__What the task asks__
Pull out every line from the listing that has the word "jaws".

:::

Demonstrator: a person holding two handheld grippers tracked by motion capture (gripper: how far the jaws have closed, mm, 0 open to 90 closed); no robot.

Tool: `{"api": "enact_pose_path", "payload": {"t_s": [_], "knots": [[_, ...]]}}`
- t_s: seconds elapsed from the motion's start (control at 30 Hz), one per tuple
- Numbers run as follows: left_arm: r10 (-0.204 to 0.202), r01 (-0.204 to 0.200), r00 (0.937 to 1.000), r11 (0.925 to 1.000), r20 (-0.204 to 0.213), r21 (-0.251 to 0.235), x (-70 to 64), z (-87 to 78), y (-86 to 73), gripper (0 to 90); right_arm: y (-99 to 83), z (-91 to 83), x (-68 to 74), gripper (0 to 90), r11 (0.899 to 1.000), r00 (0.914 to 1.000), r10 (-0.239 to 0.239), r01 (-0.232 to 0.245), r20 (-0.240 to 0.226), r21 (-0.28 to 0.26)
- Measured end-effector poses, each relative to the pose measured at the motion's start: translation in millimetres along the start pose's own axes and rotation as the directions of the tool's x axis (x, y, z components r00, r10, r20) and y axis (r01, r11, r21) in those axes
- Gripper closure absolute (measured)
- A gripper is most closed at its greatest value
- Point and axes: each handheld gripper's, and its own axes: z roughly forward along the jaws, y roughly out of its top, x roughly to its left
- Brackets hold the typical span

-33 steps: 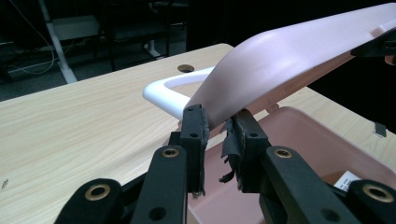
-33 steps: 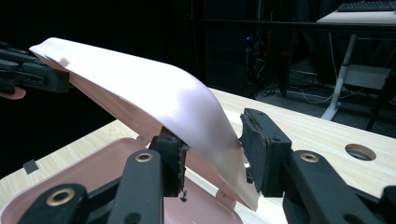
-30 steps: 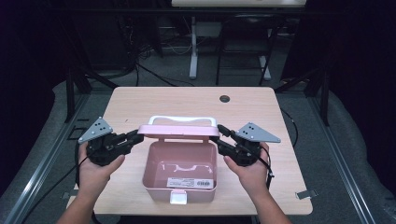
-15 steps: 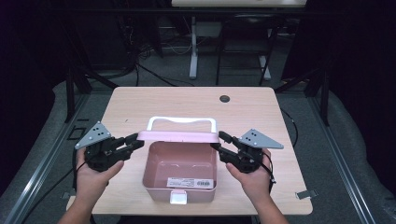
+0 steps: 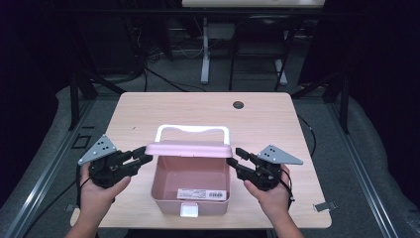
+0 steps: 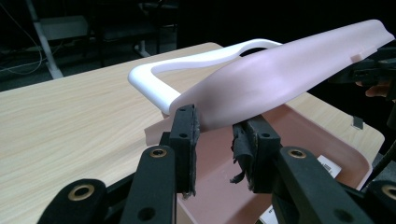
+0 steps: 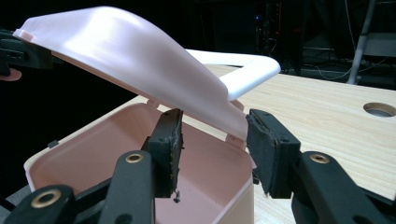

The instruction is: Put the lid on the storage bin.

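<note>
Pale pink plastic storage box [image 5: 190,186] sits near the front edge of the light wooden table [image 5: 148,114], mouth open, a barcode label lying on its floor. Its pink hinged lid [image 5: 189,148] stands half-raised on the far edge, white carry handle [image 5: 193,130] behind it.

Left gripper [image 5: 140,157] at the lid's left corner: fingers [image 6: 184,135] spread, the lid's edge lying between them, not pinched as far as I can judge. Right gripper [image 5: 236,159] at the right corner: fingers [image 7: 273,151] spread wide, lid edge just above and between them.

Judgement: lid is mid-swing, guided from both ends. To do this well, move both sides at the same pace so the lid doesn't twist on its hinges, keep the contact light, and watch that the box doesn't skid on the table.
</note>
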Motion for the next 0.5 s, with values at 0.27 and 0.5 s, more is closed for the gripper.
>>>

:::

__Answer box__
Demonstrator: a person holding two handheld grippers tracked by motion capture (gripper: how far the jaws have closed, mm, 0 open to 90 closed); no robot.
- Point and axes: each handheld gripper's, and its own axes: z roughly forward along the jaws, y roughly out of its top, x roughly to its left

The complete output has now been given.